Records from a collection

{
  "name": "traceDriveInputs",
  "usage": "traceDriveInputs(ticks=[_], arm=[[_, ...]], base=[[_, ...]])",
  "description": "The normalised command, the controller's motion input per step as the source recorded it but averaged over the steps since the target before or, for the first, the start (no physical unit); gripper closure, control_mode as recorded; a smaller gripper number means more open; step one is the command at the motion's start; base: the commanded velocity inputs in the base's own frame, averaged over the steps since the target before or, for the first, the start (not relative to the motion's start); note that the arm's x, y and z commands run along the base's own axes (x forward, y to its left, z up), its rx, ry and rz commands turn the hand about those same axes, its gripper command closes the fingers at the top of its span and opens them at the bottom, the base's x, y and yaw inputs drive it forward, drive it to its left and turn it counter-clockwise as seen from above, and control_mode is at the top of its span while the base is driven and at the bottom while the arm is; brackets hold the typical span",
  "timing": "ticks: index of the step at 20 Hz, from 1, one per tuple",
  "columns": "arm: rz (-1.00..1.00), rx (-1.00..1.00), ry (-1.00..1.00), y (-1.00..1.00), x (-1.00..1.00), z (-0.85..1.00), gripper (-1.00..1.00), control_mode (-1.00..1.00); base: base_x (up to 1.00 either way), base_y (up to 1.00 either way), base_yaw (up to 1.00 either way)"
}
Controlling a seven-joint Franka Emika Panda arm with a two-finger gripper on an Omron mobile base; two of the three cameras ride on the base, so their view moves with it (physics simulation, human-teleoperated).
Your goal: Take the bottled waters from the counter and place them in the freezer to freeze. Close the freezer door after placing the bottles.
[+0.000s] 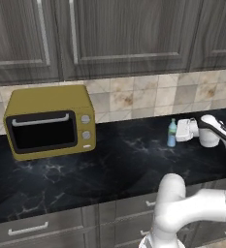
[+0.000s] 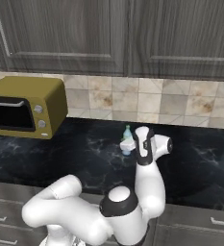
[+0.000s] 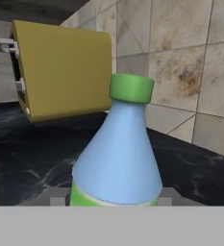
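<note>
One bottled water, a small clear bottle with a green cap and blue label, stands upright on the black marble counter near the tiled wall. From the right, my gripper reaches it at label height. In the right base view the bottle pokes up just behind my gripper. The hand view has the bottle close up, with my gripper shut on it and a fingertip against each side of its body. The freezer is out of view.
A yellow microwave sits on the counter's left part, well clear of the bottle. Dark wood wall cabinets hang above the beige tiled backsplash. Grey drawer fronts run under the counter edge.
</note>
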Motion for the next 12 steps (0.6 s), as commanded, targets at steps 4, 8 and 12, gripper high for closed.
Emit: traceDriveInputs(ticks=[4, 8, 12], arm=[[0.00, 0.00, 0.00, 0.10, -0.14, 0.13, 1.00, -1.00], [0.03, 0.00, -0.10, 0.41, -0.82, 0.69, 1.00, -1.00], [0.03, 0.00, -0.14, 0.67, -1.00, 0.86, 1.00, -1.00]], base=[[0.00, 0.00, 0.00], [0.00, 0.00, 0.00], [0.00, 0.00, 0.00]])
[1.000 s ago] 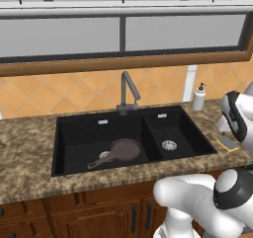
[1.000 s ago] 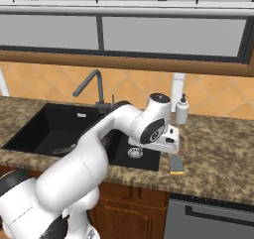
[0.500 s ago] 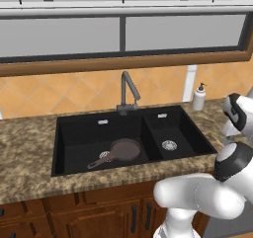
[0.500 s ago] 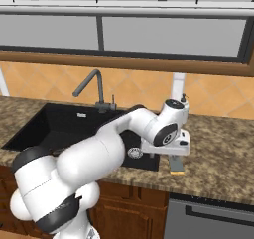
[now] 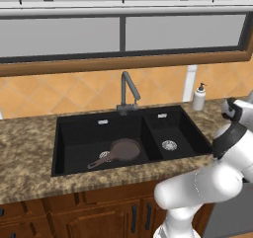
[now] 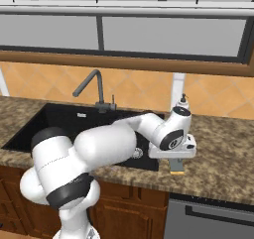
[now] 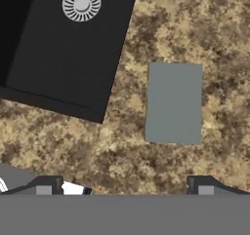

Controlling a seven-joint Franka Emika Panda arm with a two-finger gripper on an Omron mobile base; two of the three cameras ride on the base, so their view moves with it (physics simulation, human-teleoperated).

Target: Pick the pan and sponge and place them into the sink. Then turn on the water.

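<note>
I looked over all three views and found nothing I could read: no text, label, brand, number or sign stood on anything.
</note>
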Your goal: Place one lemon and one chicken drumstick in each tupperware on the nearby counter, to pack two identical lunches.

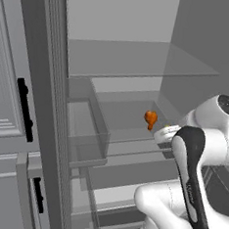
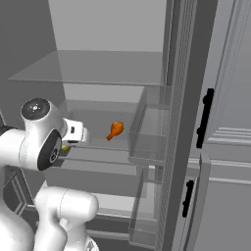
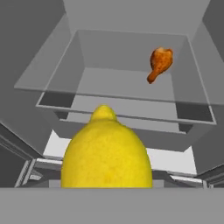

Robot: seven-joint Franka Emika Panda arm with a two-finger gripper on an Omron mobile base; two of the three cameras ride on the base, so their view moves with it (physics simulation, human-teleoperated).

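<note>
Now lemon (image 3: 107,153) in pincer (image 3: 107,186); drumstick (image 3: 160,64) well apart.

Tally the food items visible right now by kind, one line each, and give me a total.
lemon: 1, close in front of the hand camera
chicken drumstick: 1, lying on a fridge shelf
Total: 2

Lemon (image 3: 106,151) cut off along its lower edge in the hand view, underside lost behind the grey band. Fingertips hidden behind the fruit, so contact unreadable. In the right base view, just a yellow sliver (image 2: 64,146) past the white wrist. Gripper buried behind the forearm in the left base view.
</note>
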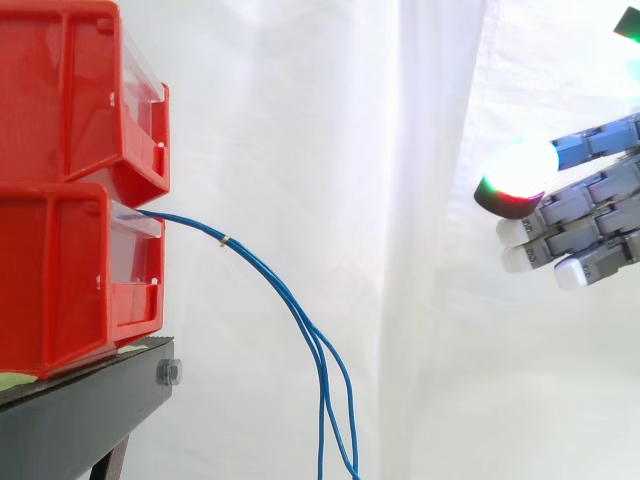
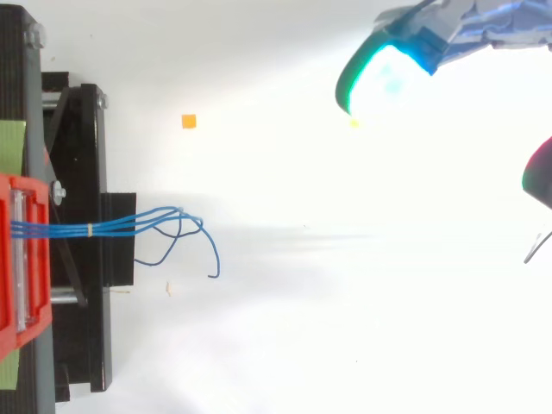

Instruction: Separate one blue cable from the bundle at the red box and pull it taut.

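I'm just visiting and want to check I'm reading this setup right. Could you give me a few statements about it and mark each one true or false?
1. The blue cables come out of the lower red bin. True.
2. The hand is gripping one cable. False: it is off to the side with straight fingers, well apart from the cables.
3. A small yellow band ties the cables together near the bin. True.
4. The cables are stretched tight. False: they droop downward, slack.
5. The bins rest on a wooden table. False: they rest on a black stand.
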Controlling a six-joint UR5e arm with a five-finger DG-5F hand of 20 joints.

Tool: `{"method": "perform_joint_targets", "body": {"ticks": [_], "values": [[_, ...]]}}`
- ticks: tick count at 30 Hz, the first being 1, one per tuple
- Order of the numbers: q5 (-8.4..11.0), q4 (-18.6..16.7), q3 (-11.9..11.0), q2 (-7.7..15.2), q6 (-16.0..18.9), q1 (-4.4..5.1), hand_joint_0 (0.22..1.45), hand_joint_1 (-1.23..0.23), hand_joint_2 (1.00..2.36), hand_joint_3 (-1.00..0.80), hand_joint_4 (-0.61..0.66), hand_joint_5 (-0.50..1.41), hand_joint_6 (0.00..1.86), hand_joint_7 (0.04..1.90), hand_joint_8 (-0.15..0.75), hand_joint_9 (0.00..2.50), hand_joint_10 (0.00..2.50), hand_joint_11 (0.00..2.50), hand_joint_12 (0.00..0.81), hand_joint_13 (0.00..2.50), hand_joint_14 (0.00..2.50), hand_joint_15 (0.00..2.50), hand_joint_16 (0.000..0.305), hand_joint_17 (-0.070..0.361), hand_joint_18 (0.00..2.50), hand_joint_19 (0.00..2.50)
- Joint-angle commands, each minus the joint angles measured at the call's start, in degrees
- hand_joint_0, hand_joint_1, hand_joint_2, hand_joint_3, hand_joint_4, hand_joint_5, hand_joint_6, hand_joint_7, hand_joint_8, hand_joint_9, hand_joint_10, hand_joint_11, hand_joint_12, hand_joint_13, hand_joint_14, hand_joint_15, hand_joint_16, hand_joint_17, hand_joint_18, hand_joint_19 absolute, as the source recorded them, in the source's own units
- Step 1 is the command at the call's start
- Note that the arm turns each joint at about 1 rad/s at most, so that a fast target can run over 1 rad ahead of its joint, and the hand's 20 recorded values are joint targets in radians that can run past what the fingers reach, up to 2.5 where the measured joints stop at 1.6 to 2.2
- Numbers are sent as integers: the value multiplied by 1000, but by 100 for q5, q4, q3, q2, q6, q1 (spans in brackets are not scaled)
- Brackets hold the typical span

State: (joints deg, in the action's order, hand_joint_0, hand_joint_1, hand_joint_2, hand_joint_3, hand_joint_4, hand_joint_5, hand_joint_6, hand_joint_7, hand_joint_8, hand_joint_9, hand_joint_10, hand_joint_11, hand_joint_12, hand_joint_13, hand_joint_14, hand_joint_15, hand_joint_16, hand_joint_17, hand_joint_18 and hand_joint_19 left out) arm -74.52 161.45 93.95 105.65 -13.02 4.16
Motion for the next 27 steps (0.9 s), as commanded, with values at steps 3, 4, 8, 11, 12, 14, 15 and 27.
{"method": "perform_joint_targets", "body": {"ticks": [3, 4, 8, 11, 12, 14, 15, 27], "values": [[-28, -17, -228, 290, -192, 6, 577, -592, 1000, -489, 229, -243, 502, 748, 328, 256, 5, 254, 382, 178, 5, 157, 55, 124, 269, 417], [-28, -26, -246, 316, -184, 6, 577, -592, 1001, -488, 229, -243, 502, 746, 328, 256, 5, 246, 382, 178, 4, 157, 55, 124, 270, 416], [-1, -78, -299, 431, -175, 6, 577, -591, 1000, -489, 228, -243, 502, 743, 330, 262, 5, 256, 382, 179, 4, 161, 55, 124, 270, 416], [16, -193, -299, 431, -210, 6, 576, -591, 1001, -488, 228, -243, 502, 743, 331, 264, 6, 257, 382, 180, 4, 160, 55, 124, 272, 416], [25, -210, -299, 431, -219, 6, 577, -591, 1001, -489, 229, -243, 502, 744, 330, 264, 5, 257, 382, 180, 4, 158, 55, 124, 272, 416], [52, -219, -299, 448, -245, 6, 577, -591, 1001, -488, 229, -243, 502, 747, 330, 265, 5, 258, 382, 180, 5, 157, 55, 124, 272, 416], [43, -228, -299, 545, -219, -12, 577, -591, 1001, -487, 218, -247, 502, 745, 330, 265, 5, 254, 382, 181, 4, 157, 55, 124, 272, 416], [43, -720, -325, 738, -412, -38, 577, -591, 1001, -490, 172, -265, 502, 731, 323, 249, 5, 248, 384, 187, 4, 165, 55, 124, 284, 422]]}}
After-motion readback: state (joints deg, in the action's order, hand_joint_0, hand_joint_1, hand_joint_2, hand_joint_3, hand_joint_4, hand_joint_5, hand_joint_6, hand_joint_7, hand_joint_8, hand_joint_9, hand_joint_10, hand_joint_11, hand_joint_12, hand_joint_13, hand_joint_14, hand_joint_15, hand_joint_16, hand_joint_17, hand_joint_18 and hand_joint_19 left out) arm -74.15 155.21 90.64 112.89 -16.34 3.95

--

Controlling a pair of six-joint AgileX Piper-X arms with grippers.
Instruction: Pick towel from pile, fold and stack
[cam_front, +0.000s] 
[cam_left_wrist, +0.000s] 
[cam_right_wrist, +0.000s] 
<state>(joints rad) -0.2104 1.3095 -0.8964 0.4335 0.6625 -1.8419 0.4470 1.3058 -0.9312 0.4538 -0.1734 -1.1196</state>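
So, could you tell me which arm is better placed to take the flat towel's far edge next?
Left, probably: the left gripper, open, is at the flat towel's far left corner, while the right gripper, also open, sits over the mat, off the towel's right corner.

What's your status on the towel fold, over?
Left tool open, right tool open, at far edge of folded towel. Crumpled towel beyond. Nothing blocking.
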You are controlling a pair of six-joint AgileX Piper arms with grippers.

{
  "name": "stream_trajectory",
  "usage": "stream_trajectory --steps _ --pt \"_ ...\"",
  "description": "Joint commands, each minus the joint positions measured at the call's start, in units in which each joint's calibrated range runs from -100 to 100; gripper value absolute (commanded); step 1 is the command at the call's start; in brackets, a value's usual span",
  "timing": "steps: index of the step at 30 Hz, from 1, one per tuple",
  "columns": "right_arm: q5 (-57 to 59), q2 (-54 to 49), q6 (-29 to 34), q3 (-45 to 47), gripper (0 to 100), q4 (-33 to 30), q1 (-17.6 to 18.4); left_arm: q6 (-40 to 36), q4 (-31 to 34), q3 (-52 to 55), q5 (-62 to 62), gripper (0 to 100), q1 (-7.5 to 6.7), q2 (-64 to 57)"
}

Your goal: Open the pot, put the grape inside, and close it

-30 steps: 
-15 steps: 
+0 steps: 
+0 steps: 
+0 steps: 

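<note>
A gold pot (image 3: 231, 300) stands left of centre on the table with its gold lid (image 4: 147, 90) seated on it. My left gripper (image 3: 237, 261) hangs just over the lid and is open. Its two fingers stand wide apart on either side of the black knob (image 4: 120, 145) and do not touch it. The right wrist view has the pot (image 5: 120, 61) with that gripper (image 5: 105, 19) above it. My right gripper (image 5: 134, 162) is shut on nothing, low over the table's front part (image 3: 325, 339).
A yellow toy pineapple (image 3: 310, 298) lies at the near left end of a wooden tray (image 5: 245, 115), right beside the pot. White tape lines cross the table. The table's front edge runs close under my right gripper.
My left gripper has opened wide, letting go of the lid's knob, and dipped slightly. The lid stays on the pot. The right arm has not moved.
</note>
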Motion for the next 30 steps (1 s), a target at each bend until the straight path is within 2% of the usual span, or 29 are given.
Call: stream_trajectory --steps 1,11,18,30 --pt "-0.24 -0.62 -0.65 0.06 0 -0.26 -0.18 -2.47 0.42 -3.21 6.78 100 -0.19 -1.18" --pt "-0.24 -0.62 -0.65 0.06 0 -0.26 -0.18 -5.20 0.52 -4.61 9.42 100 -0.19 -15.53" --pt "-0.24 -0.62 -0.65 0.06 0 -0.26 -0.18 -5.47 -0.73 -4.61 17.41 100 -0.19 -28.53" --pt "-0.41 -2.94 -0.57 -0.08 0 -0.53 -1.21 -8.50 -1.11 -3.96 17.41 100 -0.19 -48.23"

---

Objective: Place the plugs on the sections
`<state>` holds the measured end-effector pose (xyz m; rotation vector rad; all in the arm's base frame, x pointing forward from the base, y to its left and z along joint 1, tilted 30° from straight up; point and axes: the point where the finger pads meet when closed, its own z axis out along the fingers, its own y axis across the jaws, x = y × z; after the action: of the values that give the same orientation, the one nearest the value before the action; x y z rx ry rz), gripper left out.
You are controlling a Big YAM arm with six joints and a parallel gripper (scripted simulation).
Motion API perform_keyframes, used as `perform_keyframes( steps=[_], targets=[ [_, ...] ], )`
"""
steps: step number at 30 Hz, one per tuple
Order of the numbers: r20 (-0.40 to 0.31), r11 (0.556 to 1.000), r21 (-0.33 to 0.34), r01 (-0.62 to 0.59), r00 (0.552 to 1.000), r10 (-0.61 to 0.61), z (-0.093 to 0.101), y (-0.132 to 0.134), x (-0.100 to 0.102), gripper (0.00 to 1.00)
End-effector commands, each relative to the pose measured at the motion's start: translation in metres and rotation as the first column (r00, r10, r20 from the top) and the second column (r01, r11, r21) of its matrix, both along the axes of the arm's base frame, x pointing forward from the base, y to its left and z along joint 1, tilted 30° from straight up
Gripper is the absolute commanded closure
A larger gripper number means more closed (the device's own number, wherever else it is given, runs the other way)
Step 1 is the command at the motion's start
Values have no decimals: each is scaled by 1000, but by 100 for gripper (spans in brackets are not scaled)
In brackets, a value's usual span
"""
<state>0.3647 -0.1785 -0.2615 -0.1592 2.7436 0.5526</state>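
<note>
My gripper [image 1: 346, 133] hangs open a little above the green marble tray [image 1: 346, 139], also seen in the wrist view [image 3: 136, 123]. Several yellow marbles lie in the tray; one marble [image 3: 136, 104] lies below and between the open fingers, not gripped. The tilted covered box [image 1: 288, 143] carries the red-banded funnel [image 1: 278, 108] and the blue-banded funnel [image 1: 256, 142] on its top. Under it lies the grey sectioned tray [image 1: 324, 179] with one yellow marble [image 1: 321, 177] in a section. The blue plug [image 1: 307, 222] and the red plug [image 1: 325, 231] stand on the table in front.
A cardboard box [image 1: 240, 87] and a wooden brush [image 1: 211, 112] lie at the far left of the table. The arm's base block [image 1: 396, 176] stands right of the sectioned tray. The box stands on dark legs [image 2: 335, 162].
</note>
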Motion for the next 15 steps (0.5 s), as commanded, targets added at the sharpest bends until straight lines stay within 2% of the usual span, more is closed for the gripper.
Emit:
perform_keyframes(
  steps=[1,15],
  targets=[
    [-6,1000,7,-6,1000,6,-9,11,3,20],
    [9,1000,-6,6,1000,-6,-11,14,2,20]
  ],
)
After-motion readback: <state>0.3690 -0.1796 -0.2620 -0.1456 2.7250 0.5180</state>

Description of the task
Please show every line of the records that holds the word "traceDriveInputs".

Written response
  "name": "traceDriveInputs",
  "usage": "traceDriveInputs(ticks=[_], arm=[[_, ...]], base=[[_, ...]])",
Emit: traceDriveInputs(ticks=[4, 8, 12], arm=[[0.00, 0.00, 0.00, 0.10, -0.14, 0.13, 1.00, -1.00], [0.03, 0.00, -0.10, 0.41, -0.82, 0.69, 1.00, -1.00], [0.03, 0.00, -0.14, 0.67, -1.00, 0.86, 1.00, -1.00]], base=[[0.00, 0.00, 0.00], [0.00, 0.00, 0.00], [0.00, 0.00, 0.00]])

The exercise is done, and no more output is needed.